Leaders in Miami-Dade and Broward counties met on Monday to strategize ways to protect the public from the Zika virus.

U.S. Rep. Debbie Wasserman Schultz, D-Fla., met with Hollywood Mayor Peter Bober to discuss how everyone in the Sunshine State can protect themselves against the virus. Wasserman Schultz said she is urging Congress to pass a law that would provide $1.9 billion in emergency federal funding to help combat the virus.

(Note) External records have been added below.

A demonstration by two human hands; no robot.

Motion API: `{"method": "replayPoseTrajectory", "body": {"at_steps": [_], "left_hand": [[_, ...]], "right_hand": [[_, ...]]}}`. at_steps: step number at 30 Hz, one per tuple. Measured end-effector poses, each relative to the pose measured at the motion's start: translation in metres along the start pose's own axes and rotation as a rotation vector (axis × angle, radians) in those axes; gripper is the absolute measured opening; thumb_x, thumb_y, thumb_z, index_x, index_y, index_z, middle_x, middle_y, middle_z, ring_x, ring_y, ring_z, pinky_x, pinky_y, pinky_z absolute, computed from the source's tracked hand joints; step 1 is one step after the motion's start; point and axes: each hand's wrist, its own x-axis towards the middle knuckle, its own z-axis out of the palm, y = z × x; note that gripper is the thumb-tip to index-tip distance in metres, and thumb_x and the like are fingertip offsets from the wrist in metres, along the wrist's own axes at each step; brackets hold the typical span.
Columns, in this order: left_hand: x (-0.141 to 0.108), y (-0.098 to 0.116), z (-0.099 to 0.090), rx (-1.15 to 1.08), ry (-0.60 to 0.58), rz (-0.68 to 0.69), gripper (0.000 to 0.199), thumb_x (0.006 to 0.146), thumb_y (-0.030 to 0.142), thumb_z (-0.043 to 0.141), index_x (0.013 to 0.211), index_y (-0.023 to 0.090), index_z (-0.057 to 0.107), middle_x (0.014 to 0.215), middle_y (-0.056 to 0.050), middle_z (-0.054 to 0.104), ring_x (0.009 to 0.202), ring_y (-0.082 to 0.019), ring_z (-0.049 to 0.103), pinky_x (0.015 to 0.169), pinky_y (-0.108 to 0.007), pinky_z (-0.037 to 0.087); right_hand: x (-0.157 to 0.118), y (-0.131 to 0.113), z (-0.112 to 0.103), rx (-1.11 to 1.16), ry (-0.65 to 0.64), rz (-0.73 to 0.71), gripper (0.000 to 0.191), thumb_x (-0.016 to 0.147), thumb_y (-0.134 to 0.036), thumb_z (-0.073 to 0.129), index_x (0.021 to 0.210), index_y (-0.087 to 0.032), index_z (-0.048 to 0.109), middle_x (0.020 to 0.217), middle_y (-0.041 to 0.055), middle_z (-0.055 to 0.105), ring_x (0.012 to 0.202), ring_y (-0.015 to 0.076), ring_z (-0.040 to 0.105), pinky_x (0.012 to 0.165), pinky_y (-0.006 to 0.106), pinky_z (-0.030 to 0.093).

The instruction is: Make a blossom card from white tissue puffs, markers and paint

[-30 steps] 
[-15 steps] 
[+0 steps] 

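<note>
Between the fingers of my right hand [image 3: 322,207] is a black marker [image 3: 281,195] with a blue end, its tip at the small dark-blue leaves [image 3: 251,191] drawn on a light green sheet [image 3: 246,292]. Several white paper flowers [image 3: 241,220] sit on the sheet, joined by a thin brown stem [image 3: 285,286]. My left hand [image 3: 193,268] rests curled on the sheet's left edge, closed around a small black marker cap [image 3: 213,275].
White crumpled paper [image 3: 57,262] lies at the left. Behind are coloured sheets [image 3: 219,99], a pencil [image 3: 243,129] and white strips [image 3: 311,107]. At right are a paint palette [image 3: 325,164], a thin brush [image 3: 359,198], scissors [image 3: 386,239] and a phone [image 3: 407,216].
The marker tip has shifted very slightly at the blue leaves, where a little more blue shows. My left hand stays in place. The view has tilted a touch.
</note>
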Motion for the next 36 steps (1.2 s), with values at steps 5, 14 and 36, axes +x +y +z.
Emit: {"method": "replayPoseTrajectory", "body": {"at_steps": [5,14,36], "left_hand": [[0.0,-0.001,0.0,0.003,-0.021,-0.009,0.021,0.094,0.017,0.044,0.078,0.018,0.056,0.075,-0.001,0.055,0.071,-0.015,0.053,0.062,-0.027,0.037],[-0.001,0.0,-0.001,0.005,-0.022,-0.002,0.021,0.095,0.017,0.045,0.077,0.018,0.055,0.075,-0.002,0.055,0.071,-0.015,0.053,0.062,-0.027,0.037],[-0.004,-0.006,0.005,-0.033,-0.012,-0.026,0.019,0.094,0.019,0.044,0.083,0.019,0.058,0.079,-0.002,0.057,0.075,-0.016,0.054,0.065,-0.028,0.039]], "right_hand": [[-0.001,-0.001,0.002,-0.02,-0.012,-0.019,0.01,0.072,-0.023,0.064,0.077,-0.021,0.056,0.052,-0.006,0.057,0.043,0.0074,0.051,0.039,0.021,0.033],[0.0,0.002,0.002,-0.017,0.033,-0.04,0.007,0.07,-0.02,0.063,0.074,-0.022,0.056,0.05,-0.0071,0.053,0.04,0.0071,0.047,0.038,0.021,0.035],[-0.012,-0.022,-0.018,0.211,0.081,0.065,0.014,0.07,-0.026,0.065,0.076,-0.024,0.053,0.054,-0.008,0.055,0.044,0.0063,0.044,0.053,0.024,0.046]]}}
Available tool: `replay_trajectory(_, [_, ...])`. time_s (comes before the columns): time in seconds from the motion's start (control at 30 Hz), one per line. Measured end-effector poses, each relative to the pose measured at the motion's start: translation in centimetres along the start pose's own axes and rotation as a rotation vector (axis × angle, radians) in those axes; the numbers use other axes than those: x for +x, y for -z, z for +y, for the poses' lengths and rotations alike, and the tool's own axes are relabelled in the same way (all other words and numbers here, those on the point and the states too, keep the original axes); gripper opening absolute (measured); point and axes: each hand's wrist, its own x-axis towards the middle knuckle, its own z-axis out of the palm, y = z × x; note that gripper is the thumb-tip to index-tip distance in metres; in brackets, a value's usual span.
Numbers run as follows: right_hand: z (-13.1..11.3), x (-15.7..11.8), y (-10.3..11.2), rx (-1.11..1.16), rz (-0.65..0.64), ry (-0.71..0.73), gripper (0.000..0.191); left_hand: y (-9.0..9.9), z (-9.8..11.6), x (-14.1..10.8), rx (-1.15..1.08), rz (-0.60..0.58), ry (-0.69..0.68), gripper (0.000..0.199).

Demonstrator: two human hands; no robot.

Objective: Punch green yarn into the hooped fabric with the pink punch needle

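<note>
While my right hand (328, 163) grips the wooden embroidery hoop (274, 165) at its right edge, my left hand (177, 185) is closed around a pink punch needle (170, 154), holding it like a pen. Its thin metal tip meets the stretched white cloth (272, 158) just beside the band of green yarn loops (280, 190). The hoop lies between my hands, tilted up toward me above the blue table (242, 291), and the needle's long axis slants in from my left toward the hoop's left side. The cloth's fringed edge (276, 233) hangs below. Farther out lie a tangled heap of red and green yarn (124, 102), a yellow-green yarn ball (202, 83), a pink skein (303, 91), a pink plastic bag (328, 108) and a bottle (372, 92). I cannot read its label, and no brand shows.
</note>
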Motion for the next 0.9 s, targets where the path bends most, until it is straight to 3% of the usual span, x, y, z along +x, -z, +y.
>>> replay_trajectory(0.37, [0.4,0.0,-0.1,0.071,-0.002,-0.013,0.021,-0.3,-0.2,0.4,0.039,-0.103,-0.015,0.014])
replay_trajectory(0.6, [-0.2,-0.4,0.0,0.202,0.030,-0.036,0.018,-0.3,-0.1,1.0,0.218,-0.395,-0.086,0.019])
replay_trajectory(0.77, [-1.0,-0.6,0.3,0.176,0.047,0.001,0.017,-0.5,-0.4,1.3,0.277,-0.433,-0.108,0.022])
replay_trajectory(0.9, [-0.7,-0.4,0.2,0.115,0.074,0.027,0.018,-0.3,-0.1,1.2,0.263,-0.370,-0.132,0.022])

At a news conference, the congresswoman said steps need to be taken to help stop the spread of the virus before the start of the rainy season. “This is a crisis that will not wait for the slow wheels of Washington to turn,” she said. “I’m fighting to ensure that hospitals, medical teams and universities have the full resources they need to slow, stop and eventually end this virus, including funding to expedite a vaccine.”

Miami-Dade Mayor Carlos Gimenez is expected to discuss mosquito control efforts across the county. Florida Gov. Rick Scott also supports the allotment of government funds, saying the state of Florida needs this funding.

The Centers for Disease Control announced the virus is worse than previously thought. Officials believe the virus may appear in as many as 30 states and across the world.

There are currently 115 confirmed Zika cases of the Zika virus in Florida. CDC officials confirmed the latest, a travel-related case in Miami-Dade County, Monday afternoon. One American died from the virus two weeks ago.

The virus can be sexually transmitted. A pregnant mother can also transmit it to her fetus. Those babies are born with microcephaly, a medical condition in which the brain does not develop properly, resulting in an abnormally small head.

Experts cautioned residents to make sure there is no standing water around their property. A single mosquito can lay up to 300 eggs at a time.

While Brazil is currently experiencing the largest outbreak, it has spread to at least 20 other Latin American countries.

Zika’s symptoms include rash, fever, joint pain and red eyes. It currently lasts seven to 10 days.

There is a 24-hour Zika hotline in Florida to answer questions and concerns. That number is 855-622-6735.